Martyn Hassall, the Blackburn Diocesan communications officer, writes about the controversy China provokes in political and religious circles.

The Archbishop of Canterbury was missing. One question must have ricocheted round a hundred media news rooms.

"Where the (expletive probably not deleted) is Rowan?"

The answer, little reported when it was revealed, was that the Archbishop's ambitiously elastic mind had reached China.

The day after his speech about faith and law had been catapulted into headlines, the Archbishop was hosting a study day with 11 Chinese and British academics.

Its theme of "Religion in the Public Square" was engagingly close to what much of the media were eager to discuss with him.

But while The Sun despatched its battle bus and a brace of Page Three Stunners to blockade Lambeth Palace with 'Bash the Bishop' (sic) banners, the Archbishop was celebrating "a most unusual and worthwhile encounter" with the probably non-Sun reading Regius Professor of Divinity at Cambridge University and the Professor of Modern Chinese History at Shanghai Normal University.

Timing is essence in journalism, and Rowan and China are newsworthy.

Perceptions of Dr Williams' verbal spaghetti on sharia law are continuing to make headlines, and China has yet to occur.

'China study day at Lambeth' flags up learned discussions on different social contexts' and heavyweight professorial papers on the place of religion in Chinese society.

China, in most minds, shouts billion pound Olympics. Later this year they will come together.

China baffles most of us in the West. It appears the ultimate contradiction; a turbo-charged capitalist-Communist mutual appreciation society.

Political sensitivities have already produced stories of Olympic athletes being advised: "Don't mention Tibet".

Only last week a religious news service reported that the president of the Chinese House Church Alliance was alleging "relentless persecution" by the Chinese authorities.

Was this an indication of "the serious attention now paid by Chinese scholars to religious issues and to the potential of faith for deepening the moral vision of society", included in the Lambeth Palace discussions?

China has for decades been controversial among Western Christians, divided in their support for the 'official' church in China and the unofficial 'house church' movement, and divided also by allegations of compromise and martyrdom.

China is equally capable of provoking controversy in a far wider public if it tries to mask social and political injustice and environmental abuse behind the five gold rings of the Olympic logo.

So perhaps our sometimes baffling Archbishop was on to something, within the apparently detached academic agenda?

Jesus, the radical teacher who would have had the Sun's battle bus in permanent attendance, talked of going 'the extra mile' in efforts to effect understanding and reconciliation with those who might be considered enemies.

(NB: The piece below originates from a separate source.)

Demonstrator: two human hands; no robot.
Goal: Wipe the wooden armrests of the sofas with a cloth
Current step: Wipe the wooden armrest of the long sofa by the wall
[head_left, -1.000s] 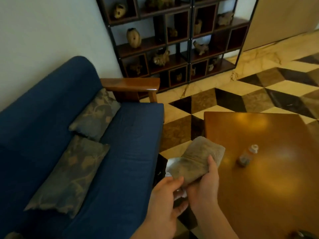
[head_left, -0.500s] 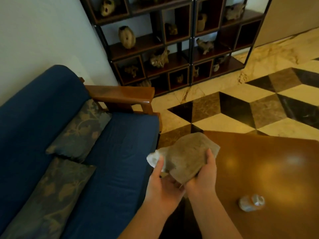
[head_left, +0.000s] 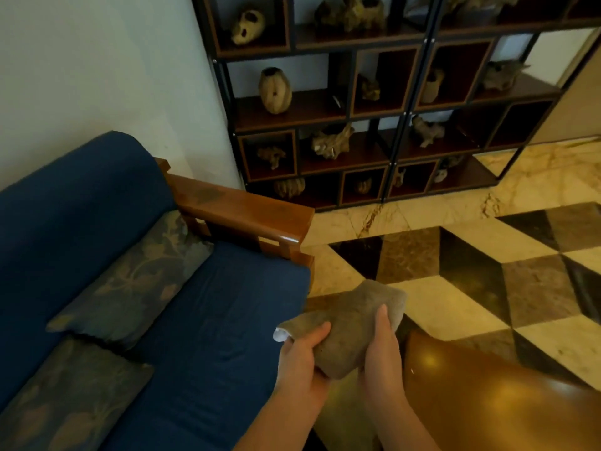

He told a barbed story about a 'good Samaritan'- the equivalent of an anti-apartheid campaigner crediting a racist with a passion for human rights.

The Lambeth scholars were discussing something equally difficult and generous; the ability to attempt understanding between radically different cultures and beliefs.

It calls for the considered silence any person of faith can call prayer, and for some gold medal thinking in Olympics year.